Though I did especially like the unusual 'new baby' greetings card I got from my mother's boss when my son was born - he addressed a letter to the baby to 'congratulate you on your safe arrival and discriminating choice of grandmother.'
I remind myself of the song, I'm an Old Hippie.
My mother's mom lived into her 90s. Mom's oldest sister is going to do the same. I honestly can't tell where my mom is headed or what the roadmap is. Nobody can know.
In some ways, I feel like the age I am now is pretty ideal for dealing w/my mother's issues. I'm not a kid, a newly married spouse, or young parent -- and (knock wood!) I'm still pretty "young feeling."

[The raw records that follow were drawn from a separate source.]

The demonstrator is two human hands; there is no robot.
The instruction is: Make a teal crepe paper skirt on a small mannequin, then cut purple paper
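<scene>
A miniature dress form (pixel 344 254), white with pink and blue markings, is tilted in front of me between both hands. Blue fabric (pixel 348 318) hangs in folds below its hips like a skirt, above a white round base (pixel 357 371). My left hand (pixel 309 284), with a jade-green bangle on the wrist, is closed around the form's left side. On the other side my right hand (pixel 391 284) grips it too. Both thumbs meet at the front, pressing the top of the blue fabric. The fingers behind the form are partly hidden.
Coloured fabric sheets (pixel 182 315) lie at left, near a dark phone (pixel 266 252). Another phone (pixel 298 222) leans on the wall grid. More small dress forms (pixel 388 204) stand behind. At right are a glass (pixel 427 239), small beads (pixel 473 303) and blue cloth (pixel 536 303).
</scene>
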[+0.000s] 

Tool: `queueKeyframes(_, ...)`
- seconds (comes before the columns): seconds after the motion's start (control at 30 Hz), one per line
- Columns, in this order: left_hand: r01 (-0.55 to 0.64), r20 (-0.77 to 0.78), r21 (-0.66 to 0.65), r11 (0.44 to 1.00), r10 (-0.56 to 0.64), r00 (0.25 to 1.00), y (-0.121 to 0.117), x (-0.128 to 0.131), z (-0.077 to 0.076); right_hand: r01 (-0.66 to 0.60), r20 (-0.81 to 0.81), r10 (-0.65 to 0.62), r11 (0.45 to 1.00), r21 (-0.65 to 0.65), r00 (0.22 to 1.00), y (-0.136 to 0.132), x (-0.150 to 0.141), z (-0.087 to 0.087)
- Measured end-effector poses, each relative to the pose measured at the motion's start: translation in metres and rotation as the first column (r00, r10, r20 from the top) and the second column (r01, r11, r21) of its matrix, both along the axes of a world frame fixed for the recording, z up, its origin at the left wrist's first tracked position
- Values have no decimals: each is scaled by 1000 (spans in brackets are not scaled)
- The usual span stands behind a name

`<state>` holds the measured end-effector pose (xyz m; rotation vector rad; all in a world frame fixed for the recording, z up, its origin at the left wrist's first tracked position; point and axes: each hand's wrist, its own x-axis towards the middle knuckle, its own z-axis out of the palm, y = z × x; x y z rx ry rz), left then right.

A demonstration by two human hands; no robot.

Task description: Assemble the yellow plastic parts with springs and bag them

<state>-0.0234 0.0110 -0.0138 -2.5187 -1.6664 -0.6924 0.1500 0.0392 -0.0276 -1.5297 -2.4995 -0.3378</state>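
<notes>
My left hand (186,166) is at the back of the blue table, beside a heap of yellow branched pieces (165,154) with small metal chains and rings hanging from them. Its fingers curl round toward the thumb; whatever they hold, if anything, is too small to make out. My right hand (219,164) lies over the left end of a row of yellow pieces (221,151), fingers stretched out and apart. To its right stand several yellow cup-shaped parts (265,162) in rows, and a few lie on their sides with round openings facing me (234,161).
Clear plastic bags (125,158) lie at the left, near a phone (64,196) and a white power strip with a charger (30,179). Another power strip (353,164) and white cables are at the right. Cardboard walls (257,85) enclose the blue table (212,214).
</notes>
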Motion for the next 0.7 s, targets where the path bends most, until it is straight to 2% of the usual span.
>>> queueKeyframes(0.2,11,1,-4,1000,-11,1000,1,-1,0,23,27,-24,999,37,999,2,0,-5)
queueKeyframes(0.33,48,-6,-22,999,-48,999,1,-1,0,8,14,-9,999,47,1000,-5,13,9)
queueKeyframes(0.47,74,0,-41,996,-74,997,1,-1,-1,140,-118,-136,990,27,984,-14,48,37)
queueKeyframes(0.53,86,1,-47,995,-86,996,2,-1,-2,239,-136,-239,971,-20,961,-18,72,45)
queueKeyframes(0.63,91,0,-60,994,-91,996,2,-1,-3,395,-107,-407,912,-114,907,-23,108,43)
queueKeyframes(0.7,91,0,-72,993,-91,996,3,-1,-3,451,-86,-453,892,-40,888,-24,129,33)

My parents still try to guilt me into helping them with their yard work... until I tell them that *I* have been hiring a landscaper to take care of my own yard.... and no, that doesn't mean I now have more time to help them with their yard... it means I can't physically do that type of work like I use to. How I wish I could spend all day out pulling weeds, mulching, planting flowers, like I use to. That wheelbarrow has left the building.
FF, he actually pulled that line on me!! That brother and I will need professional care when we're old because neither of us has kids, so "we" should be conserving his estate now by not spending money on AL for him. Of course "we" means me doing all the work, brother is not expected to contribute only benefit.